With a sigh that came from the depths of his frustration, he pressed a final, lingering kiss to the inside of her knee and stood up. His body protested, every muscle taut with unreleased tension. Hikari’s eyes were dark pools of mirrored disappointment, but she gave a tiny, understanding nod. She tugged her nightdress down, the fabric whispering against her skin, and bent to retrieve her discarded robe. The moment of raw, desperate intimacy was over, folded away like the silk she now wrapped around herself.
"Go," she said, her voice regaining some of its usual composure. "It might be important."
He left her room, the door closing with a soft click behind him. The hallway seemed colder. He padded to his own room, the wood floor chill under his bare feet. His phone lay on his desk, screen lit up with a cascade of notifications.
He picked it up.
[System Alert: Mission ’Formal Gratitude’ is now active.]
Objective: Visit Officer Aya Kobayashi at the Himura District Community Police Box. Offer sincere thanks for her professional diligence. Duration: 24 hours. Reward: +2 Stamina, +100 EXP. Failure Penalty: -5 Reputation with Local Law Enforcement.
[System Alert: New Passive Skill Unlocked - ’Situational Awareness’ (Lvl. 1).]
Your innate observational skills are now enhanced. You gain minor intuitive insight into environmental hazards and social dynamics within a 10-meter radius.
[System Alert: Love Point Update.]
Haruka Tanaka: 47. Hikari Himura: 82. Aya Kobayashi: 9.
[Emergency Mission: ’Neutral Ground’.]
Objective: Within the next 12 hours, create a private, neutral space for conversation with a person of authority. Current suggested target: Aya Kobayashi. Reward: Unlocks ’Diplomatic Immunity’ trait (reduces negative social consequences from risky interactions). EXP: 250.

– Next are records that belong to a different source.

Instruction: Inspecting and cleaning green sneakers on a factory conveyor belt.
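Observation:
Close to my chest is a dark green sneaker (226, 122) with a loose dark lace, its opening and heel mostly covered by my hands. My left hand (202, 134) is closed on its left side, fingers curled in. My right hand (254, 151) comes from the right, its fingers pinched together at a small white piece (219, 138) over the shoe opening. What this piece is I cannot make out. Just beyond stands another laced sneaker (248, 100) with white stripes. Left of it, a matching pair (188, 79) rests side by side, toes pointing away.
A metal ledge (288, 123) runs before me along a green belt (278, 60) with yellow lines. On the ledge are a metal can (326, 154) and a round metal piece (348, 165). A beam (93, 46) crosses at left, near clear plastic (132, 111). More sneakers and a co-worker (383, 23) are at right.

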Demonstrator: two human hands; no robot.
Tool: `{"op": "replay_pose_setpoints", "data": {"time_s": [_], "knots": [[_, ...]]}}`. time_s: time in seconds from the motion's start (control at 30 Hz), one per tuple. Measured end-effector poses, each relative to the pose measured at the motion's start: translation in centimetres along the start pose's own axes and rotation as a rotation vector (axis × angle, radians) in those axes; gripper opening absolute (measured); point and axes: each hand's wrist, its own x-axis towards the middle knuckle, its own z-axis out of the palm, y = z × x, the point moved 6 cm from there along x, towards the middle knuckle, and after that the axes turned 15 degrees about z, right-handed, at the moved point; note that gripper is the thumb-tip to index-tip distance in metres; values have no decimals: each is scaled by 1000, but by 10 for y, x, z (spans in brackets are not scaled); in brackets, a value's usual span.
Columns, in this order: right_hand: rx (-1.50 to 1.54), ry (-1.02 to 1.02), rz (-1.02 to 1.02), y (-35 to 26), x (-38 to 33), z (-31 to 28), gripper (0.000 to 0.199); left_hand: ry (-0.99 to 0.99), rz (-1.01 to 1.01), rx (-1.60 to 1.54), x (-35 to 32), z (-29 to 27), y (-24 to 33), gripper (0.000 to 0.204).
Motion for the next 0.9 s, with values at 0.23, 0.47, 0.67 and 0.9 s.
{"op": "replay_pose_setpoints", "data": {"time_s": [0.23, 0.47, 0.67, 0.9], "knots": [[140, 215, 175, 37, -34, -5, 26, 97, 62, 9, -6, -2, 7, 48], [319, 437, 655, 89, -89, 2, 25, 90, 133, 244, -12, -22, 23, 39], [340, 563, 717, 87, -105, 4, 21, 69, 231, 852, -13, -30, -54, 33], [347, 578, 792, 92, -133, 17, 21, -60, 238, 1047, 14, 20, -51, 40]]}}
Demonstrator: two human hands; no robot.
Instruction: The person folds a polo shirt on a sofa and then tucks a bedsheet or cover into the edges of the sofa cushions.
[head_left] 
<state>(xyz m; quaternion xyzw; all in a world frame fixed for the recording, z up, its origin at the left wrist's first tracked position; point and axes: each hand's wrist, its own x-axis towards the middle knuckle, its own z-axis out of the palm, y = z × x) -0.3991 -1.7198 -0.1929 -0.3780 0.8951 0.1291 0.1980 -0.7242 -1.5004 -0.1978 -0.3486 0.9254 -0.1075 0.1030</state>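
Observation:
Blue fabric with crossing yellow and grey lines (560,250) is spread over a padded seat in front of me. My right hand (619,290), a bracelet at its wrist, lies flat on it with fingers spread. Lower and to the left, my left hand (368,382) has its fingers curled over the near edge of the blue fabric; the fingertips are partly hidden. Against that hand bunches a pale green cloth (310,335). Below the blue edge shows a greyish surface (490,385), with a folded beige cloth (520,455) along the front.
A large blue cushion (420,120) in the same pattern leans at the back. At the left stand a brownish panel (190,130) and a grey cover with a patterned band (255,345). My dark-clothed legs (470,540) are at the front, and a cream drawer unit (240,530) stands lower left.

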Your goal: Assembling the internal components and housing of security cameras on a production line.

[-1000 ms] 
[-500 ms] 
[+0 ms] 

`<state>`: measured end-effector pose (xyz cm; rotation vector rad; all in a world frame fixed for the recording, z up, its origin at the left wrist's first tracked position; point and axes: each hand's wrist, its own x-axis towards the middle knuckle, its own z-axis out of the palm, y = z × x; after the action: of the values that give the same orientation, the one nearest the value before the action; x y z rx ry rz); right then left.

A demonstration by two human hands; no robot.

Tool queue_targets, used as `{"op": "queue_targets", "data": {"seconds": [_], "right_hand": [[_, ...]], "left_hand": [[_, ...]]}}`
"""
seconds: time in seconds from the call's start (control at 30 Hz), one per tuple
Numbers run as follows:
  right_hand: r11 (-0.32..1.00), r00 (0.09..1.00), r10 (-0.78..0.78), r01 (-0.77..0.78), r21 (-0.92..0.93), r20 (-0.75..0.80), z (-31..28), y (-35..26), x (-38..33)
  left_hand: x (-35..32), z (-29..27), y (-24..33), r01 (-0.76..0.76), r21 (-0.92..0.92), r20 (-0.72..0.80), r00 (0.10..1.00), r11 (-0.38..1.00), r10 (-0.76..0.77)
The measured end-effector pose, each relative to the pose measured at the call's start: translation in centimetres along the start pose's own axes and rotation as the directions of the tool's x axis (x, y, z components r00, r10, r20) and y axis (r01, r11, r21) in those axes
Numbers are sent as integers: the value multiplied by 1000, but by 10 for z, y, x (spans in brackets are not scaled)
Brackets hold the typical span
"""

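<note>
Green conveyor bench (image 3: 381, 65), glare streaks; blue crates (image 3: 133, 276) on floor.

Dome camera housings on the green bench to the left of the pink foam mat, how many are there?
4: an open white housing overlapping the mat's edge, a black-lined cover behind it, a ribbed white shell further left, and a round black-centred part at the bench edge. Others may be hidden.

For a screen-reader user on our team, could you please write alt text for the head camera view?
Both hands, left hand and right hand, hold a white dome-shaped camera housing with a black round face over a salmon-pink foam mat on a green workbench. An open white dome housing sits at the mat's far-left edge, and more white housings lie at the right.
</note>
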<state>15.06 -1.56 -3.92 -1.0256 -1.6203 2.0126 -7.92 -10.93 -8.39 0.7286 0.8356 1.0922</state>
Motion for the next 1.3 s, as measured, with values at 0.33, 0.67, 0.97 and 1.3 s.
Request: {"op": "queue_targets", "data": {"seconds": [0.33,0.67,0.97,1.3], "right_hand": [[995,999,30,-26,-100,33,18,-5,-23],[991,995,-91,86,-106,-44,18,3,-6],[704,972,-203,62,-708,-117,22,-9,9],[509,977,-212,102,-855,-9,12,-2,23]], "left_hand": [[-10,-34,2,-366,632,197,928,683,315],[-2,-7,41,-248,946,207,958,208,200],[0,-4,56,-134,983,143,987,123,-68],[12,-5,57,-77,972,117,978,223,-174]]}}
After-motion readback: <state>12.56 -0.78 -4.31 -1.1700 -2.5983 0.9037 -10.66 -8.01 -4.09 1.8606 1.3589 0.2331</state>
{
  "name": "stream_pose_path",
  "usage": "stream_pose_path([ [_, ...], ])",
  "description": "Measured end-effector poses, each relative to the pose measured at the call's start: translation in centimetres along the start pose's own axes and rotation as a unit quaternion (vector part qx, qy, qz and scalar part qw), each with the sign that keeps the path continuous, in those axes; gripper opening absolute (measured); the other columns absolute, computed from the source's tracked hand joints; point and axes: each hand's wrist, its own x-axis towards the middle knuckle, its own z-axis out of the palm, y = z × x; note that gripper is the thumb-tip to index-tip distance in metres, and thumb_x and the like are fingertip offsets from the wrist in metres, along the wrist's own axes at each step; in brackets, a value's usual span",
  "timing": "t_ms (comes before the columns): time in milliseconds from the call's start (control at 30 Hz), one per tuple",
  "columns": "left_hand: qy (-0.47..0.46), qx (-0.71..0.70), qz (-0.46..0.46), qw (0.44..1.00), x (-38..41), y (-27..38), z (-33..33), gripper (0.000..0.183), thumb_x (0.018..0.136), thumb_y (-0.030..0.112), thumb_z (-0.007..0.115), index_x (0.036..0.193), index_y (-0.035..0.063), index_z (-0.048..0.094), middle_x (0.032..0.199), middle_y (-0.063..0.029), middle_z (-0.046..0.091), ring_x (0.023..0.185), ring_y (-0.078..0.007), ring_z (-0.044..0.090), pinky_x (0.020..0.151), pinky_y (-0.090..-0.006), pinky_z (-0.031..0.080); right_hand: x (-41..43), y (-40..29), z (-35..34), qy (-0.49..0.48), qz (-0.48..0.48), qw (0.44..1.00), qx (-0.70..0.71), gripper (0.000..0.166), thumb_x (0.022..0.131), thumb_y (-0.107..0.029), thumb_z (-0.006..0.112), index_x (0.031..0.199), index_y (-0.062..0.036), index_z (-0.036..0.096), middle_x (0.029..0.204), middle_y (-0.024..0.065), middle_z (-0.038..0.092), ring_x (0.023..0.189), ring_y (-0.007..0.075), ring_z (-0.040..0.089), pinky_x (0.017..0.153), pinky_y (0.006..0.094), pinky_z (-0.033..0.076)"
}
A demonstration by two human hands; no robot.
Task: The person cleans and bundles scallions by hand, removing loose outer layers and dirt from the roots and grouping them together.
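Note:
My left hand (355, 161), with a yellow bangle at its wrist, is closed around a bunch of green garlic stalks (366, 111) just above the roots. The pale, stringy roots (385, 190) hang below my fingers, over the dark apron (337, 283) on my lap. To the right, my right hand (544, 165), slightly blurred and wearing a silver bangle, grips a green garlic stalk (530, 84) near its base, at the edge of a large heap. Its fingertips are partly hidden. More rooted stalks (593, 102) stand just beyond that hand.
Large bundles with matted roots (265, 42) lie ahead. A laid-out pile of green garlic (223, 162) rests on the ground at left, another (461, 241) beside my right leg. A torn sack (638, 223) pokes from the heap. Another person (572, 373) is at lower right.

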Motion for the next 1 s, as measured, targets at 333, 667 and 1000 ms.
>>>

Kaito stared at the screen. The missions were stacking, interlocking. The main mission to visit the police box was clear. The emergency mission... it was provocative. It wanted him to engineer a private meeting with Aya, somewhere outside her official domain. The System was pushing him, hard.
He thought of Aya’s crystalline blue eyes in his dim kitchen, the way she’d said his name. The subtle, powerful curve of her body in civilian clothes. Her Love Points had ticked up to 9. Still in the "friendly respect" range, but poised on the brink of something warmer. The ’Neutral Ground’ mission was a gamble. It could accelerate things dramatically, or blow up in his face if he misread her.
He typed a quick reply to the only person who’d be texting him this late.
Unknown Number: Mission received. Understood.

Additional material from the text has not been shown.